I usually ignore the things that Netflix recommends to me. I have enough on my queue at this point that adding more seems excessive. Then a show popped up called “Todd and The Book of Pure Evil,” and with a title like that, I felt it needed to be checked out. A few days and two seasons later and I’m still not sure how I feel about it.

“Todd and The Book of Pure Evil” is a half-hour long comedy about a high school pothead named Todd who battles demonic forces with the help of his friends. The formula is simple: The Book of Pure Evil winds up in the hands of someone else in the high school, they read from the book, unleashing some odd demonic force on the school that has to be stopped. As they fight, Todd and his friends try and get the book in their possession, while a small satanic cult is also trying to get it. They defeat the evil, and the book disappears.

If I had to describe the show, I’d say it feels like a bunch of high school, metal obsessed stoners decided to rewrite “Evil Dead,” and have it take place in a high school. The violence in the show is insanely over the top. There’s usually a large body count for every episode, with a lot of blood accompanying it and usually a heavy metal soundtrack in the background. The special effects aren’t perfect, but they’re good enough, this is a Canadian show with a smaller budget than a major network would have.

Thinking it over, my main problem with the show is the characters. They’re all likeable enough, but none of them are really developed. There are five (arguably six, if you count Jason Mewes as the janitor) core characters in the show, and only one gets any real back-story and growth. Every time they get close to giving the characters a little more depth, they gloss over it, or seem to forget it in the next episode. It doesn’t detract from the show, it just feels like they could be doing more, building on the world they created, but instead mainly focus on a monster of the week formula.

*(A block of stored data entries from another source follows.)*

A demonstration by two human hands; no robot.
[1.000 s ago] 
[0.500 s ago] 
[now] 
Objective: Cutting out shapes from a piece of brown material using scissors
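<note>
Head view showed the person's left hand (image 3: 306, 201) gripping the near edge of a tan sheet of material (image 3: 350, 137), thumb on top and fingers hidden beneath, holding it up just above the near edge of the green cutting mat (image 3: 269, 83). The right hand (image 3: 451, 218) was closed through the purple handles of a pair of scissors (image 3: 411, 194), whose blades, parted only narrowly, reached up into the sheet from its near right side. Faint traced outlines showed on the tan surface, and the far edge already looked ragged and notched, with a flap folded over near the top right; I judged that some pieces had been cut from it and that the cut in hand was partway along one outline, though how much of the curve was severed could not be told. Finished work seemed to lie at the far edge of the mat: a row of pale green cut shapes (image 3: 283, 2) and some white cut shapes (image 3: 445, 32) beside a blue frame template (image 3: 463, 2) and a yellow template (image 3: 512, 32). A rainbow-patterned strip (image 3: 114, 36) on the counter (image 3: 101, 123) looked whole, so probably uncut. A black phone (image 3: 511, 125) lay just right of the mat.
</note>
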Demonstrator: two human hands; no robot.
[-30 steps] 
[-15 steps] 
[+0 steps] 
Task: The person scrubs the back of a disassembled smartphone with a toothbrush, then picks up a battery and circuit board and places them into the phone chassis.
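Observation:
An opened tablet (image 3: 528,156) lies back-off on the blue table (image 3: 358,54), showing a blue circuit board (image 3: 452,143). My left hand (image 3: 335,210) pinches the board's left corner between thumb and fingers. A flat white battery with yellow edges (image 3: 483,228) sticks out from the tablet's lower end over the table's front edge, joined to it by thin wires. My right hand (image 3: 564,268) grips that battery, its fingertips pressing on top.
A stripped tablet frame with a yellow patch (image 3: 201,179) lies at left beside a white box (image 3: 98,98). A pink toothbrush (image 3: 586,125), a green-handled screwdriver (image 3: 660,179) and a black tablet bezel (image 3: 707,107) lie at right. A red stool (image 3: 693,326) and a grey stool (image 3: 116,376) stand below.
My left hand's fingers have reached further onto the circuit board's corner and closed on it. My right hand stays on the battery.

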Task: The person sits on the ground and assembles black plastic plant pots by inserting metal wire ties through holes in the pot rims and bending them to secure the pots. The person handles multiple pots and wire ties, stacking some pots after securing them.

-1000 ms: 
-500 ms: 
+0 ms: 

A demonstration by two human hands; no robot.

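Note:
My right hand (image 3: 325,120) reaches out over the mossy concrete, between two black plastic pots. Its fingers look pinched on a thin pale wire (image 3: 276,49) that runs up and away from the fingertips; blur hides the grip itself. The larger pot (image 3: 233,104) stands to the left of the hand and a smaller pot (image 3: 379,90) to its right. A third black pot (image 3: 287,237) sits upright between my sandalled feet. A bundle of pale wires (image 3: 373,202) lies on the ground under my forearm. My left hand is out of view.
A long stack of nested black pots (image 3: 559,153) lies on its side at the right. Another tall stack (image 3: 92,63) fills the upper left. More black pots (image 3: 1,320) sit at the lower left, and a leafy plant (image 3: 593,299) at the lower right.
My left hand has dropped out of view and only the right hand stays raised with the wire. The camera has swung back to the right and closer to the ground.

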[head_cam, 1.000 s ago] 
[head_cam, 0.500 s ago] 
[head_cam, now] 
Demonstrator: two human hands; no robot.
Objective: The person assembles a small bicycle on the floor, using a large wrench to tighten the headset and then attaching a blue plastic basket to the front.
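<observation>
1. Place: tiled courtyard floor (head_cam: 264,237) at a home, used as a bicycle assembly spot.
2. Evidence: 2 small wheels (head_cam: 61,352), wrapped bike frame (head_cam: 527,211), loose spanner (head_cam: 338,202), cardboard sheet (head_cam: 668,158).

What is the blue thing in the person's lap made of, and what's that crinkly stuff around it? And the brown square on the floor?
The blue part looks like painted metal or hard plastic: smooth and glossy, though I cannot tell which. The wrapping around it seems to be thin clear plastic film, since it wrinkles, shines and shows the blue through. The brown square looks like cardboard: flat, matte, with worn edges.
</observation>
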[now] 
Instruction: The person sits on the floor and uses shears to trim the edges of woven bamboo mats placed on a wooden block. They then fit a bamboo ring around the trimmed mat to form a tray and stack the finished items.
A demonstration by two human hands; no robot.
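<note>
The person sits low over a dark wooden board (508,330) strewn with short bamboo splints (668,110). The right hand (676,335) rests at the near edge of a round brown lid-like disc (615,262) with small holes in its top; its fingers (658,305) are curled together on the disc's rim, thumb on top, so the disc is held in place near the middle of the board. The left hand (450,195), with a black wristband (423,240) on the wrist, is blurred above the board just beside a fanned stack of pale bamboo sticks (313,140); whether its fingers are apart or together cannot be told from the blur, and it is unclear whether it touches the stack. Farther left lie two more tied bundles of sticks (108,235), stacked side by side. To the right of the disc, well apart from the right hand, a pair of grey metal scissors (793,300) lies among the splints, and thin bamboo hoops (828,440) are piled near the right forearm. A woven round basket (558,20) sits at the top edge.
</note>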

While the characters lack some depth, the cast all do a great job acting. This was clearly a show that was a lot of fun to make for them.  Some of the dialogue can be stiff at times, but that has more to do with the writing than the actors. Still, the jokes about masturbation and smoking pot are all delivered nicely. Out of everyone, Chris Leavins stands out the most as the guidance counselor, delivering a lot of hilarious lines, stealing almost every scene that he is in.

While the characters don’t grow much, the plot starts to get a little thicker in the second season, going into the history of the book and the cult that’s after it. It’s all well done and leaves you with a lot of questions, which becomes a problem. The show is only two seasons long and was not renewed for a third, however the creators did recently launch a campaign to make an animated feature that will wrap up all the loose ends. It has been successfully funded, so at least viewers won’t be left completely in the dark.

So, is “Todd and The Book of Pure Evil” worth watching? Yes, if you don’t mind the low budget and some of the one dimensional characters. It’s still funny, and over the top, but that is part of the fun. It could have been better with a little more development in the characters, but don’t think about it too much and you’ll enjoy it. Even if you don’t, you’ll still get to hear Jason Mewes sing (then immediately wish you hadn’t). Plus, the show gave me the phrase “Jizz Magician,” which is honestly the gift that keeps on giving. Both seasons are currently available to watch on Netlfix streaming.